### EXERCISE
Go through the data below and return each line containing the word "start".

### RECORDS SUPPLIED
• • • • • • •

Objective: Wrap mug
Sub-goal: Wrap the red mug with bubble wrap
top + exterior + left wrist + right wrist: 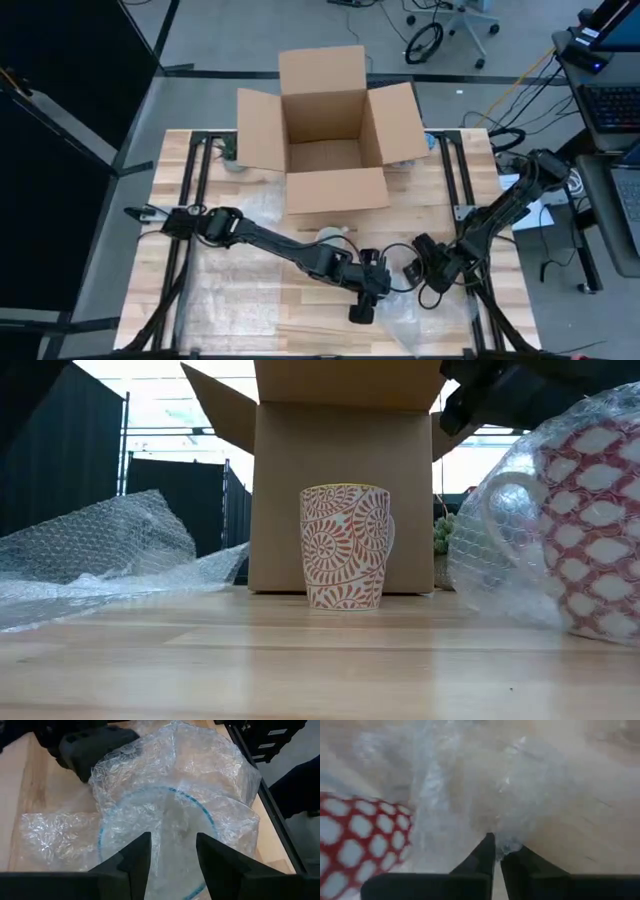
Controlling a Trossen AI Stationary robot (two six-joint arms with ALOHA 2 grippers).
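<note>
- Tabletop (250, 300): pale wooden planks with dark rails down both sides.
- Cardboard box (325, 125): large, brown, flaps open, at the middle of the far edge.
- Mug (345, 547): white-cream with an orange-red swirl pattern and a yellowish rim. The low view shows it upright on the tabletop in front of the box, bare of any wrap. In the high view only a pale shape (330, 236) shows near the box's front wall, partly hidden by the left arm.
- Second mug (590, 530): white with a red lattice pattern and a side handle, enclosed in bubble wrap (520, 520), near the front right corner. The right wrist view shows the red pattern (360, 840) beside the clear sheet.
- Left tool (172, 852): toward the front edge, right of centre. Its two dark fingers stand apart, open, above crumpled bubble wrap (175, 795) that covers a clear round item with a blue rim line; what that item is cannot be told. It grips nothing.
- Right tool (497, 851): just beside the left tool, near the front right corner. Its fingers are pressed nearly together and pinch a fold of the clear bubble wrap.
- Loose bubble wrap (100, 555): crumpled on the left side of the tabletop, well apart from the mug.
</note>
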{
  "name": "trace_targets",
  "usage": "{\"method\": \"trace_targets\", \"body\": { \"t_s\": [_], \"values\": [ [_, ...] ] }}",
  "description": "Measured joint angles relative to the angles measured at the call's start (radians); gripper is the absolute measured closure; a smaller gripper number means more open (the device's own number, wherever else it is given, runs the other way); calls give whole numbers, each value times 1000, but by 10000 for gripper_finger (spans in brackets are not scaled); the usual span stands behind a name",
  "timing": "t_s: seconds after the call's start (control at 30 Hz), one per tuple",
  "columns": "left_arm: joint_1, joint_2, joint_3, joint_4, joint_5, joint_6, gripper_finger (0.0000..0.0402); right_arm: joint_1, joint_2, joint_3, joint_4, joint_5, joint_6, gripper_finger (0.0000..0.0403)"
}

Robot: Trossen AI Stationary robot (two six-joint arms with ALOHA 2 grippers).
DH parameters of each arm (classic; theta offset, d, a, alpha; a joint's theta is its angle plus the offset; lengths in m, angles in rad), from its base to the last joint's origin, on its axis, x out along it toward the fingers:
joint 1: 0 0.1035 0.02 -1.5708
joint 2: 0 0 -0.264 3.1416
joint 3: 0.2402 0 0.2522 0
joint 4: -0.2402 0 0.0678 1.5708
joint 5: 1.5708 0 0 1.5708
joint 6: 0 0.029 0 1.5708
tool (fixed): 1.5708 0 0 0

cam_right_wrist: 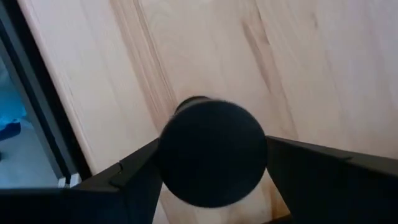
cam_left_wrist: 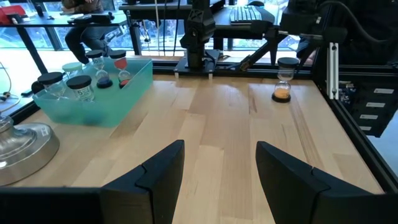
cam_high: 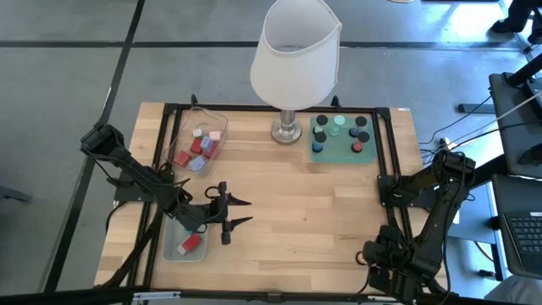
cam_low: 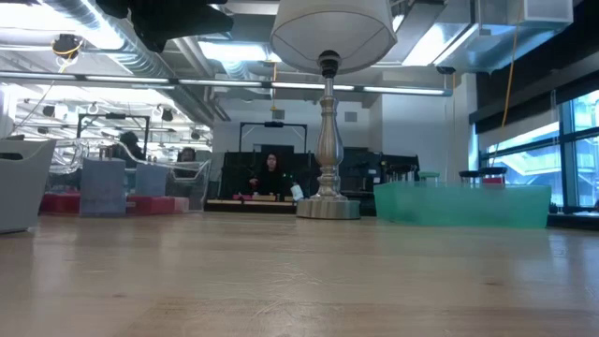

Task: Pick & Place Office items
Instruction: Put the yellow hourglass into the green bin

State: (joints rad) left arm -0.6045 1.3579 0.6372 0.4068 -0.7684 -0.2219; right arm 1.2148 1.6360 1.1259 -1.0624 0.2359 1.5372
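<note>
1. The left gripper hangs over bare worktop at about 8 o'clock from the worktop's middle. Its jaws are parted and hold nothing.
2. Just beside it, toward 8 o'clock, is the grey-blue bin with a red block lying inside.
3. The clear tray sits at 10 o'clock and holds red, pink and lavender blocks.
4. The green mat lies at 1 o'clock, carrying round black and mint caps.
5. The lamp stands at 12 o'clock, between the tray and the mat.
6. The right gripper is low over the worktop's edge around 4 o'clock. A round black piece sits between its jaws; I cannot tell whether they press on it.
7. The left wrist view shows a small sand timer with orange sand standing upright near that same edge.
</note>
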Motion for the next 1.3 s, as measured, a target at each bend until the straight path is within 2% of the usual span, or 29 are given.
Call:
{"method": "trace_targets", "body": {
  "t_s": [0.3, 0.43, 0.7, 0.77, 0.87, 1.0, 1.1, 1.3],
  "values": [
    [0, 0, 0, 0, 0, 0, 206, 0, 0, 0, 0, 16, 0, 185],
    [0, 0, 0, 0, 0, 0, 206, 0, 0, 0, 0, 28, 0, 190],
    [0, 0, 0, 0, 0, 0, 206, -34, 0, 0, -54, 185, 34, 187],
    [0, 0, 0, 0, 0, 0, 206, -68, 0, 0, -149, 221, 101, 187],
    [0, 0, 0, 0, 0, 0, 206, -132, 0, 0, -323, 216, 197, 186],
    [0, 0, 0, 0, 0, 0, 206, -236, -15, 0, -490, 215, 231, 185],
    [0, 0, 0, 0, 0, 0, 206, -333, -65, 0, -508, 245, 136, 185],
    [0, 0, 0, 0, 1, 0, 206, -541, -202, 0, -507, 400, -84, 185]
  ]
}}
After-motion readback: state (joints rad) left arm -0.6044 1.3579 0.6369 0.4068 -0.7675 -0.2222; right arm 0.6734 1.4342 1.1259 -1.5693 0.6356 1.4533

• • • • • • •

### RESULT OF THIS TASK
  "description": "Measured joint angles relative to the angles measured at the call's start (radians); gripper is the absolute measured closure; a smaller gripper number means more open (the device's own number, wherever else it is given, runs the other way); calls give whole numbers, each value times 1000, but by 10000 for gripper_finger (spans in brackets are not scaled); the usual span stands behind a name",
  "timing": "t_s: seconds after the call's start (control at 30 Hz), one per tuple",

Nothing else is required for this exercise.